Menteri Bahlil Ungkap Investasi Geothermal Potensi Tembus Rp 134 Triliun
Menteri Energi dan Sumber Daya Mineral (ESDM) Bahlil Lahadalia menyebut dalam 10 tahun terakhir akumulasi investasi di sektor geothermal atau energi panas bumi mencapai kurang lebih 8,7 miliar dolar AS atau setara 134,85 Triliun. Angka ini berpeluang terus meningkat seiring dengan potensi energi yang dimiliki.
Menurut Bahlil potensi geothermal Indonesia mencapai 40% di dunia atau setara 24 gigawatt. Sedangkan kapasitas pembangkit listrik panas bumi (PLTP) mencapai 2,6 gigawat atau terbesar nomor dua di dunia.
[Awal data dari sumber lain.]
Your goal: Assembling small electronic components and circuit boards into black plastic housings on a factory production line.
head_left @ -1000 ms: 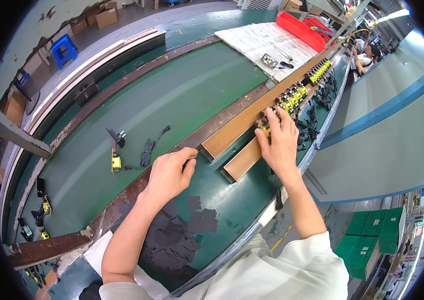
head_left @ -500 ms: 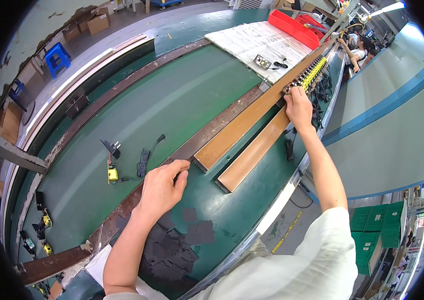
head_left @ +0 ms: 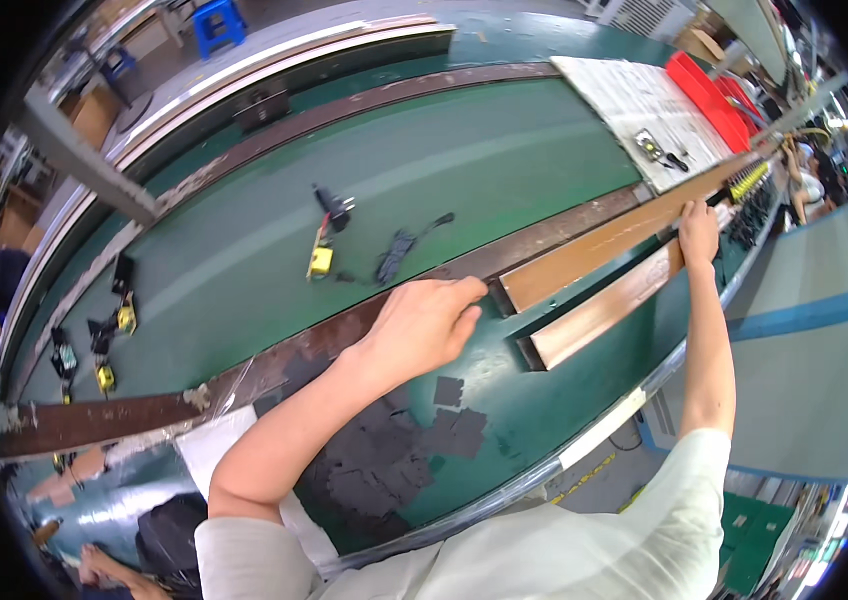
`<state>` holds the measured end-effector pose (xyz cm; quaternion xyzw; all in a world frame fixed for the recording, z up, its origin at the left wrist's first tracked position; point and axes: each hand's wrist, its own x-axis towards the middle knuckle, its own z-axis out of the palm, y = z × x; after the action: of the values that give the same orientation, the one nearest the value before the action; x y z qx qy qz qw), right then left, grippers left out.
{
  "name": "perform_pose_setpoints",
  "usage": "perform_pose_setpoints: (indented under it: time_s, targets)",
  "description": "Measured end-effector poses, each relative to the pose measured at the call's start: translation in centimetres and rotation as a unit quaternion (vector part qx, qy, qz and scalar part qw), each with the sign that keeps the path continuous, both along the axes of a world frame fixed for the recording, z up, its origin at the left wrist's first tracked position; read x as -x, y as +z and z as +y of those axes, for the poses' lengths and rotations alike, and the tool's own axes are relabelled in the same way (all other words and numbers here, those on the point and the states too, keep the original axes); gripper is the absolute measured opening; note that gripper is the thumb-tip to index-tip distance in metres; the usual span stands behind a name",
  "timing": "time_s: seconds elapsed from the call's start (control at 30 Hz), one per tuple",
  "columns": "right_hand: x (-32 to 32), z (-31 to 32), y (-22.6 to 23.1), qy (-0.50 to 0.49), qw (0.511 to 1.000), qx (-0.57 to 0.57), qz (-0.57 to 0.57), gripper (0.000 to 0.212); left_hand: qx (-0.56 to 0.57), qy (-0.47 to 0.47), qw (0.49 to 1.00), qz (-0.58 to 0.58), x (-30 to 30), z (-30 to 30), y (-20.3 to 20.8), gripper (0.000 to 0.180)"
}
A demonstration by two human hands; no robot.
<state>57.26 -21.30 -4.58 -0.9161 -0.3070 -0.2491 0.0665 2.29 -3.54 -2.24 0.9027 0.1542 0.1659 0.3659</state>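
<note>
My left hand (head_left: 429, 322) hovers over the dark edge rail of the green belt, fingers curled. Its fingertips are beside the near end of a long brown bar (head_left: 584, 258); whatever they hold, if anything, is hidden. Stretched far to the right, my right hand (head_left: 699, 237) is closed at the far end of a second, shorter brown channel (head_left: 609, 305). Its fingertips are too small to show what is in them. Just beyond that hand stands a row of yellow-and-black parts (head_left: 747, 182), with black cables (head_left: 747, 222) beside it.
On the green belt (head_left: 504, 150) lie a yellow circuit part (head_left: 320, 262), a black plug (head_left: 334, 208) and a bundled cord (head_left: 396, 255). Dark flat pieces (head_left: 374, 465) are heaped near me. A red bin (head_left: 709, 100) stands beyond a white board (head_left: 609, 100). Other people are at both sides.
The view has swung, so the bench things sit further right. My right hand has left the row of yellow-and-black parts and is now nearer, at the channel's end. My left hand remains by the bar's end.
</note>
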Motion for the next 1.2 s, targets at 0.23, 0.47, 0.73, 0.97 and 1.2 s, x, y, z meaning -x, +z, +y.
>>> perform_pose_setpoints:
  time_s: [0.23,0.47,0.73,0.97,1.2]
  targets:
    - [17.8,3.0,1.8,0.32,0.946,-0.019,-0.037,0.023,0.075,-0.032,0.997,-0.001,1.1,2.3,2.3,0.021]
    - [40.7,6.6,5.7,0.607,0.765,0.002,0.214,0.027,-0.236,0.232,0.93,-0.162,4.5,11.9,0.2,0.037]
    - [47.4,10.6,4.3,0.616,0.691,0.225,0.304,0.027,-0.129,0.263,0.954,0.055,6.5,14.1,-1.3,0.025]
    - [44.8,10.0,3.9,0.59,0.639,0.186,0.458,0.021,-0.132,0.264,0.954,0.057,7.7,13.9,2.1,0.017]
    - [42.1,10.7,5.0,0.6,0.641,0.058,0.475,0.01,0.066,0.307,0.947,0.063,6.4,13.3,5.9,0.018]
"Dalam 10 tahun terakhir, akumulasi investasi pembangunan PLTP juga tumbuh signifikan yaitu naik hingga 8 kali lipat," ujar Bahlil pada forum Indonesia International Geothermal di Jakarta Convention Center, Jakarta, seperti dikutip Kamis (19/9).
Bahlil menyampaikan pembangunan PLTP telah menciptakan lapangan pekerjaan kurang lebih sekitar 900 ribu dan mampu memberikan kontribusi kepada negara kurang lebih sekitar Rp16 triliun. Selain memberikan dampak ekonomi, kata Bahlil, pembangunan PLTP juga telah berkontribusi untuk mengurangi 17,4 juta ton CO2 per tahun di Indonesia.
Dalam kesempatan yang sama, Bahlil menyampaikan Indonesia saat ini memiliki kapasitas listrik sebesar 93 gigawatt atau setara 93.000 megawatt, di mana 17,7 gigawatt atau 15 persen di antaranya berasal dari energi baru terbarukan (EBT). Berdasarkan Paket Kebijakan Energi Nasional, di tahun 2025, porsi EBT dalam bauran energi nasional diharapkan mencapai 23 persen.
Akan tetapi, pencapaian target tersebut mengalami perlambatan. Menurut Bahlil, salah satu faktornya disebabkan oleh jaringan yang belum terkoneksi.
"Contoh, energi baru terbarukan yang ada di Riau, tetapi jaringan listriknya yang belum ada di sana untuk menghubungkan, itulah faktor penyebabnya," kata Bahlil.
Lebih lanjut, Bahlil menyebut geothermal dapat menjadi salah satu instrumen penting untuk meningkatkan porsi EBT dalam bauran energi nasional. Pemerintah juga terus mendorong geothermal untuk terus dikembangkan.
Longgarkan Syarat Bisnis EBT
Di sisi lain Bahlil menjelaskan pemerintah akan memangkas syarat-syarat untuk mendorong investasi di sektor energi baru terbarukan (EBT) Indonesia. Menurut Bahlil selama ini para investor harus melewati waktu hingga bertahun-tahun hanya untuk membangun fasilitas dan menunggu persetujuan izin lainnya.
Berbagai kendala dalam investasi EBT menurut Bahlil menjadi salah satu penyebab transisi dari energi fosil ke EBT berjalan lebih lama dibandingkan dengan targetnya. Padahal menurut Bahlil, pada 2025 Indonesia seharusnya sudah mencapai 23% untuk porsi EBT dalam bauran energi nasional.
"Kami akan memangkas baik dari sisi syarat, waktu, untuk kita mendorong teman-teman investor melakukan percepatan investasi," ujar Bahlil seperti dikutip Kamis (19/9).
Bahlil menjelaskan, rumitnya regulasi perizinan dapat menghambat target nasional untuk nol emisi karbon atau net zero emission pada 2060. Lebih lanjut, Bahlil menyebut Indonesia juga memiliki potensi sumber EBT yang sangat besar, sehingga sangat disayangkan apabila tidak dimanfaatkan dengan baik.
"Jadi teman-teman investor enggak perlu ragu, saya sudah lapor sama Presiden Jokowi (Joko Widodo) dan juga saya sudah melapor kepada presiden Prabowo terpilih. Kami akan melakukan reform berbagai langkah-langkah konstruktif dalam rangka percepatan," katanya.
Ia juga mengatakan bahwa sektor EBT saat ini menjadi salah satu industri yang sedang diperebutkan di kawasan Asia Tenggara. Sebab, seluruh dunia sudah mulai beralih untuk mencari sumber energi yang lebih hijau. Ia meyakini Indonesia lebih unggul dibandingkan negara-negara Asia Tenggara lainnya, lantaran memiliki carbon capture storage (CCS) C02.